Copy out all of the data exactly as it appears.

INFORMATION PROVIDED below:

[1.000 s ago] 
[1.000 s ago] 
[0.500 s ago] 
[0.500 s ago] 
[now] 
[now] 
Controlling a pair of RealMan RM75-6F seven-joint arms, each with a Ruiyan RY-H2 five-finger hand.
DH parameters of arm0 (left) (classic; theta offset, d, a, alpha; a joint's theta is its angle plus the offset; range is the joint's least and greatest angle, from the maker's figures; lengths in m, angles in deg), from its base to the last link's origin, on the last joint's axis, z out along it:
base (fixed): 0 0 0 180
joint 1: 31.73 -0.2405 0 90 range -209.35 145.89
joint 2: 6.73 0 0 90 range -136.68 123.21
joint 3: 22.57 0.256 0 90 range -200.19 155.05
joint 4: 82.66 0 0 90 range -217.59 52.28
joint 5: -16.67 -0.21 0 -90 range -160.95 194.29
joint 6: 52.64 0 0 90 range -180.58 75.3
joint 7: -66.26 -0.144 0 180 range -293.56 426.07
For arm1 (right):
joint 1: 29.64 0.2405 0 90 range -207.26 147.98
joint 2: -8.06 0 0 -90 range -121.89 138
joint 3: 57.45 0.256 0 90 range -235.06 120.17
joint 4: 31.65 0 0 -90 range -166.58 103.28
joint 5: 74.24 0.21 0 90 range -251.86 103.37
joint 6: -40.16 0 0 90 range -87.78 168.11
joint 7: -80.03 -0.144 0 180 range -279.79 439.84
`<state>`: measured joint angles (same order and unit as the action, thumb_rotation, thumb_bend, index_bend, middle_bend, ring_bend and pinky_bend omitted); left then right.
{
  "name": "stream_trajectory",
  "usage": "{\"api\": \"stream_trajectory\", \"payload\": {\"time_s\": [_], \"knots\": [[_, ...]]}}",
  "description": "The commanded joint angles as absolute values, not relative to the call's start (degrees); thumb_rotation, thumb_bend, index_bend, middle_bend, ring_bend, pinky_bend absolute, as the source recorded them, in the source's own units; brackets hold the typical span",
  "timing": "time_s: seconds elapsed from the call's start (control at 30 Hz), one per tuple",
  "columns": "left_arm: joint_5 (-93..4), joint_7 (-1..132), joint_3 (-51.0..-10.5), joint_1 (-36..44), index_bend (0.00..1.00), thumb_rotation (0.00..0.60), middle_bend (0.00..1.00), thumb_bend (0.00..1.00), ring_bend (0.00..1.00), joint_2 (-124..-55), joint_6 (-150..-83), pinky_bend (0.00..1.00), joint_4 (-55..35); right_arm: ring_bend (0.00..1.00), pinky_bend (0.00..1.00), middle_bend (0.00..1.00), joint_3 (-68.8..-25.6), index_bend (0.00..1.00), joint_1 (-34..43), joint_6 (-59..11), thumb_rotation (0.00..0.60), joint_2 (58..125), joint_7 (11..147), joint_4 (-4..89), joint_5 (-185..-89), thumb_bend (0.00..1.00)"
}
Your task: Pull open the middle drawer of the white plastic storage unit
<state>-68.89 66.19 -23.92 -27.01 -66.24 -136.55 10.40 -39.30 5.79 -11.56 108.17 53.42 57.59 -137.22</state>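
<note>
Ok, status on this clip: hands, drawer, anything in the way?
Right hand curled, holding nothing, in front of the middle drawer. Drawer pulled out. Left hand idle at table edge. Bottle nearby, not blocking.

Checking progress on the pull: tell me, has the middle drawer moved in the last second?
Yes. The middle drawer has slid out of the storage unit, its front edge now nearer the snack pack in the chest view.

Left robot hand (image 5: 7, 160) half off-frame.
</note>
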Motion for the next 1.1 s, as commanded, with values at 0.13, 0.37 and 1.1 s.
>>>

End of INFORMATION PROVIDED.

OUTPUT OF THE TASK
[1.000 s ago] 
[1.000 s ago] 
[0.500 s ago] 
[0.500 s ago] 
[now] 
[now] 
Controlling a pair of RealMan RM75-6F seven-joint arms, each with a Ruiyan RY-H2 five-finger hand.
DH parameters of arm0 (left) (classic; theta offset, d, a, alpha; a joint's theta is its angle plus the offset; range is the joint's least and greatest angle, from the maker's figures; lengths in m, angles in deg), from its base to the last link's origin, on the last joint's axis, z out along it:
base (fixed): 0 0 0 180
joint 1: 31.73 -0.2405 0 90 range -209.35 145.89
joint 2: 6.73 0 0 90 range -136.68 123.21
joint 3: 22.57 0.256 0 90 range -200.19 155.05
joint 4: 82.66 0 0 90 range -217.59 52.28
joint 5: -16.67 -0.21 0 -90 range -160.95 194.29
joint 6: 52.64 0 0 90 range -180.58 75.3
joint 7: -66.26 -0.144 0 180 range -293.56 426.07
For arm1 (right):
joint 1: 29.64 0.2405 0 90 range -207.26 147.98
joint 2: -8.06 0 0 -90 range -121.89 138
joint 3: 57.45 0.256 0 90 range -235.06 120.17
joint 4: 31.65 0 0 -90 range -166.58 103.28
joint 5: 74.24 0.21 0 90 range -251.86 103.37
joint 6: -40.16 0 0 90 range -87.78 168.11
joint 7: -80.03 -0.144 0 180 range -279.79 439.84
`<state>`: measured joint angles (same order and unit as the action, thumb_rotation, thumb_bend, index_bend, middle_bend, ring_bend and pinky_bend omitted); left then right.
{
  "name": "stream_trajectory",
  "usage": "{\"api\": \"stream_trajectory\", \"payload\": {\"time_s\": [_], \"knots\": [[_, ...]]}}",
  "description": "The commanded joint angles as absolute values, not relative to the call's start (degrees); thumb_rotation, thumb_bend, index_bend, middle_bend, ring_bend, pinky_bend absolute, as the source recorded them, in the source's own units; brackets hold the typical span",
  "timing": "time_s: seconds elapsed from the call's start (control at 30 Hz), one per tuple",
  "columns": "left_arm: joint_5 (-93..4), joint_7 (-1..132), joint_3 (-51.0..-10.5), joint_1 (-36..44), index_bend (0.00..1.00), thumb_rotation (0.00..0.60), middle_bend (0.00..1.00), thumb_bend (0.00..1.00), ring_bend (0.00..1.00), joint_2 (-124..-55), joint_6 (-150..-83), pinky_bend (0.00..1.00), joint_4 (-55..35); right_arm: ring_bend (0.00..1.00), pinky_bend (0.00..1.00), middle_bend (0.00..1.00), joint_3 (-68.8..-25.6), index_bend (0.00..1.00), joint_1 (-34..43), joint_6 (-59..11), thumb_rotation (0.00..0.60), joint_2 (58..125), joint_7 (11..147), joint_4 (-4..89), joint_5 (-185..-89), thumb_bend (0.00..1.00)"
}
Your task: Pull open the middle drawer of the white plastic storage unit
<state>-68.89 66.19 -23.92 -27.01 -66.24 -136.55 10.40 -39.30 5.79 -11.56 108.17 53.42 57.59 -137.22</state>
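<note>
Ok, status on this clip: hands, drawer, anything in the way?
Right hand curled, holding nothing, in front of the middle drawer. Drawer pulled out. Left hand idle at table edge. Bottle nearby, not blocking.

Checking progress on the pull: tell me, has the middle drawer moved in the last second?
Yes. The middle drawer has slid out of the storage unit, its front edge now nearer the snack pack in the chest view.

Left robot hand (image 5: 7, 160) half off-frame.
</note>
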Motion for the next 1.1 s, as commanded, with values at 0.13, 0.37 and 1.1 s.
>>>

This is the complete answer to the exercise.